- _Task statement_
At the line that contains "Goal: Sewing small", begin setting down every line word for word, and stop after the last line of the listing.
Information provided Start Marker
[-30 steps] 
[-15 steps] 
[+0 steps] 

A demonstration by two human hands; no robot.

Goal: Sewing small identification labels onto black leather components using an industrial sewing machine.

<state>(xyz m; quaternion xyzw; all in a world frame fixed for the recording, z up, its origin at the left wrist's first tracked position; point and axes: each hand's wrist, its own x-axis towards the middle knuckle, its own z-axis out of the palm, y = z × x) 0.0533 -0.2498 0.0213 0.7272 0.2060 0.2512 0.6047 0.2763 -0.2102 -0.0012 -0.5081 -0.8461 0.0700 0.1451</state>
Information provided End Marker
- _Solution for this task_
Goal: Sewing small identification labels onto black leather components using an industrial sewing machine.

<state>(xyz m; quaternion xyzw; all in a world frame fixed for the recording, z up, its origin at the left wrist's first tracked position; point and axes: each hand's wrist, its own x-axis towards the middle knuckle, its own z-axis out of the palm, y = z × x) 0.0533 -0.2498 0.0213 0.7272 0.2060 0.2512 0.6047 0.2763 -0.2102 -0.0012 -0.5081 -0.8461 0.0700 0.1451</state>

That is the complete answer to the exercise.